(Recorded data)
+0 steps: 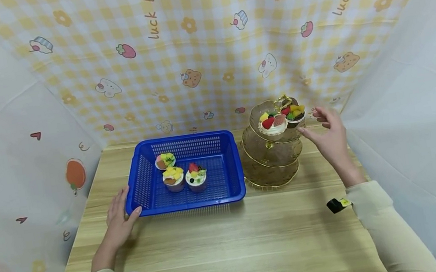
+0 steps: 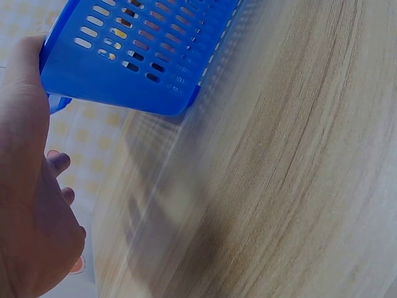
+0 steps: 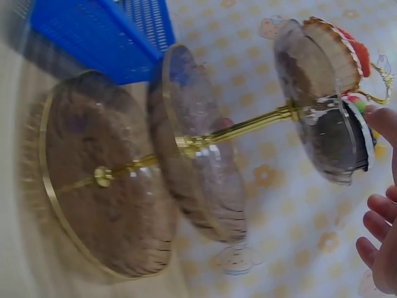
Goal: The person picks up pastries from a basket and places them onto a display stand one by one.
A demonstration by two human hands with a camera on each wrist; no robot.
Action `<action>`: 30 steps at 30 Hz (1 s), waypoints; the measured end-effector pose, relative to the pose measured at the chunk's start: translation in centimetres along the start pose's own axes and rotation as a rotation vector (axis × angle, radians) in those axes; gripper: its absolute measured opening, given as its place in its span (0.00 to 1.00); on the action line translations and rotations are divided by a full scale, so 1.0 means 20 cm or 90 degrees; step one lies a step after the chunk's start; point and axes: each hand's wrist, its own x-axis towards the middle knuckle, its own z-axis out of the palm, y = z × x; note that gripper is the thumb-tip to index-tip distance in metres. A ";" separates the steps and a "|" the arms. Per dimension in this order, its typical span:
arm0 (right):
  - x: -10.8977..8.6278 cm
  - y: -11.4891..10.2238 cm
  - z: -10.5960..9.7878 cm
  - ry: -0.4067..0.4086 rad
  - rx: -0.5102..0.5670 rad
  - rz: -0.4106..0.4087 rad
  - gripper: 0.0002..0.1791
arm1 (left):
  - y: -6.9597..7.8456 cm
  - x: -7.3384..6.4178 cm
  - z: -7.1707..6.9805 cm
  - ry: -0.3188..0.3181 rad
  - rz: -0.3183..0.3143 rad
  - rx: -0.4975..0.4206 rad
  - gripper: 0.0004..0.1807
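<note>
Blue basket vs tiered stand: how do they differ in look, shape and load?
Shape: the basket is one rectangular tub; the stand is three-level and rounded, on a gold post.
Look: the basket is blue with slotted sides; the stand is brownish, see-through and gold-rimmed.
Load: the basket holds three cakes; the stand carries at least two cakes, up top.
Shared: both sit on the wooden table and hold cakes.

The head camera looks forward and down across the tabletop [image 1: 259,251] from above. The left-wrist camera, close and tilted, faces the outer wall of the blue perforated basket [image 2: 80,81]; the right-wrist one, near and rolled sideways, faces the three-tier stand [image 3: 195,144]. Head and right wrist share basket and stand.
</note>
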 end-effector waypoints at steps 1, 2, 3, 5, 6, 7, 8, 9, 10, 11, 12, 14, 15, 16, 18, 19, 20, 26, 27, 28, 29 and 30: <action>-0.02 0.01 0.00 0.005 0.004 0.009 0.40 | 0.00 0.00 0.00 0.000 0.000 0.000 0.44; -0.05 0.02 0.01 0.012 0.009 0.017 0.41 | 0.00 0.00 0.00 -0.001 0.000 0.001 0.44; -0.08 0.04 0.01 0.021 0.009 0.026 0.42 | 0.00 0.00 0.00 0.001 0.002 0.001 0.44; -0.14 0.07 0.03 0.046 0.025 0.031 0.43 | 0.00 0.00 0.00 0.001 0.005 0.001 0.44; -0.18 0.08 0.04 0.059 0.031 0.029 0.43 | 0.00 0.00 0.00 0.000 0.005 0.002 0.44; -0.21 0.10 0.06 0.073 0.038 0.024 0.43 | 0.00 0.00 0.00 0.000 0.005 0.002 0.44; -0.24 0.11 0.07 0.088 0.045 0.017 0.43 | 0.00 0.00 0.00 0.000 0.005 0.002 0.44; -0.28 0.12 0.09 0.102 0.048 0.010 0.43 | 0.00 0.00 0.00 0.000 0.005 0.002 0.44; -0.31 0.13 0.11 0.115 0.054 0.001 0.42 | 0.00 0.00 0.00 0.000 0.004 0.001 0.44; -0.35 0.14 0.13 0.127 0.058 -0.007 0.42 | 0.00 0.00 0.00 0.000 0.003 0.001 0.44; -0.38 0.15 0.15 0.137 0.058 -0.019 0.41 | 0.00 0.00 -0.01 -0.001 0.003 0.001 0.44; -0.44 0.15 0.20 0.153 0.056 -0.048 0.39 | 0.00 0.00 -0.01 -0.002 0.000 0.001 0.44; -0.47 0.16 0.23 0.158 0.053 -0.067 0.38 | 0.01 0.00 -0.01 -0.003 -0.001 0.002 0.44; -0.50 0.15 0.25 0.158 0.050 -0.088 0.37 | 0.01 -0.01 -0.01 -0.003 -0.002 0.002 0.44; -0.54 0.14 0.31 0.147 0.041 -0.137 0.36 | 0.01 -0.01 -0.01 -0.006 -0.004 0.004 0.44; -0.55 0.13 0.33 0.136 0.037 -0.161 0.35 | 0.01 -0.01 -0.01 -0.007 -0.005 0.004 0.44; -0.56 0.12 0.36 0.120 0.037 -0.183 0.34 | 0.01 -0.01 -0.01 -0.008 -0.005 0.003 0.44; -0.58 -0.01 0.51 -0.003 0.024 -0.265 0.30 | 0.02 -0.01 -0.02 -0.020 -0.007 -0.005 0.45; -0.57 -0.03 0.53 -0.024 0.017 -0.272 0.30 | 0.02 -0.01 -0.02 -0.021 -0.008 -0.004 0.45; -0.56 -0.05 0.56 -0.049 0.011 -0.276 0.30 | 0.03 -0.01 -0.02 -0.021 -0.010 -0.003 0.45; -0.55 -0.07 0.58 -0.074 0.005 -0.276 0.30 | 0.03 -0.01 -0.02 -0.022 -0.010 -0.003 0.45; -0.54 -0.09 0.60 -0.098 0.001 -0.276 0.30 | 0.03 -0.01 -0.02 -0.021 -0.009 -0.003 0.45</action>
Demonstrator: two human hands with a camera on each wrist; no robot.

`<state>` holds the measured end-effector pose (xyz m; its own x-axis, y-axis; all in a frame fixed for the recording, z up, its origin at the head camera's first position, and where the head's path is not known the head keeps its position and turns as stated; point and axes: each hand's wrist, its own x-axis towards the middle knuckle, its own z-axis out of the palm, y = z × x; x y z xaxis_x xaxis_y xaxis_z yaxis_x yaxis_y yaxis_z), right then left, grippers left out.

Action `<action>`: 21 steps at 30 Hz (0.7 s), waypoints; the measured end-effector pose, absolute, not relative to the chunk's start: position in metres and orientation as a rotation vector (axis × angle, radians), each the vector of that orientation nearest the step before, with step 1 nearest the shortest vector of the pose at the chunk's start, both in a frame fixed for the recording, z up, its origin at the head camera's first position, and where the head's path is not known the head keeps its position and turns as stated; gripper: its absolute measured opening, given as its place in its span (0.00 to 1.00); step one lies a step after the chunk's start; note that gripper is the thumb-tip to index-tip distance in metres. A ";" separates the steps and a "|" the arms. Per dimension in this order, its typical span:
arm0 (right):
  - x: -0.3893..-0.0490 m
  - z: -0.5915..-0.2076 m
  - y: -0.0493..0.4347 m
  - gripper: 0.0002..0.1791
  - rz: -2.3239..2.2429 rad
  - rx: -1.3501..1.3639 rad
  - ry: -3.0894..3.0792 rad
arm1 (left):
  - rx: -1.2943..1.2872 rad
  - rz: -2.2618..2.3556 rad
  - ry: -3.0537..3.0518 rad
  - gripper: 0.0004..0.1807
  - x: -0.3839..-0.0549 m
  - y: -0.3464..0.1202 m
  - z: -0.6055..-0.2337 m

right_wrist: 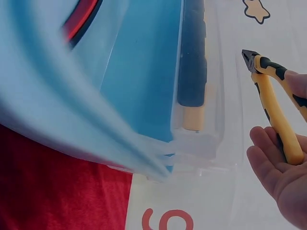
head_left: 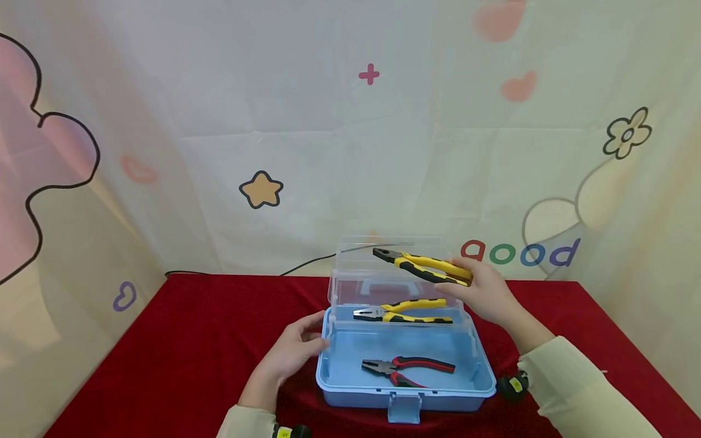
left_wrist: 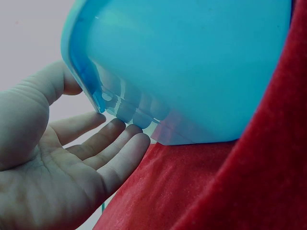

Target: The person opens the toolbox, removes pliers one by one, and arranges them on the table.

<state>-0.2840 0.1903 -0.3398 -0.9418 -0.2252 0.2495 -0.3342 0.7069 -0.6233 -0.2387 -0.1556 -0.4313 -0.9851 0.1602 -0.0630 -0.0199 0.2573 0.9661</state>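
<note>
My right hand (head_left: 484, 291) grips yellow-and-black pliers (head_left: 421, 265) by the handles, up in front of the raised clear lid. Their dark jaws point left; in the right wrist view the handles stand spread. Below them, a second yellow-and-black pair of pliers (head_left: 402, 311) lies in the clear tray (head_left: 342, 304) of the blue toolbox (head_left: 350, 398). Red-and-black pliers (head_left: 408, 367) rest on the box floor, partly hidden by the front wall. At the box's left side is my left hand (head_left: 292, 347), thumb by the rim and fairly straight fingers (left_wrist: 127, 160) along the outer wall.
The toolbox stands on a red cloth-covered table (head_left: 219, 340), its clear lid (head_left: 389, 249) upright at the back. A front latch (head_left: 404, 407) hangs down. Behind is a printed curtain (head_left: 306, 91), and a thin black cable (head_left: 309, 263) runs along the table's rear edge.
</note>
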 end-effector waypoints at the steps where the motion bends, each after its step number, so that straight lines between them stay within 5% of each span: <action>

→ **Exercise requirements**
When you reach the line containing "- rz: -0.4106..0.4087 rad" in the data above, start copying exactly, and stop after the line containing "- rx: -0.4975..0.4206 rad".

→ **Written answer**
  - rz: -0.4106..0.4087 rad
  - gripper: 0.0002..0.1791
arm1 (left):
  - y: -6.9597..7.8456 cm
  - x: -7.3384..6.4178 cm
  - z: -7.1707..6.9805 cm
  - ry: -0.3188..0.3181 rad
  - rz: -0.3183..0.3143 rad
  - rx: -0.4975..0.4206 rad

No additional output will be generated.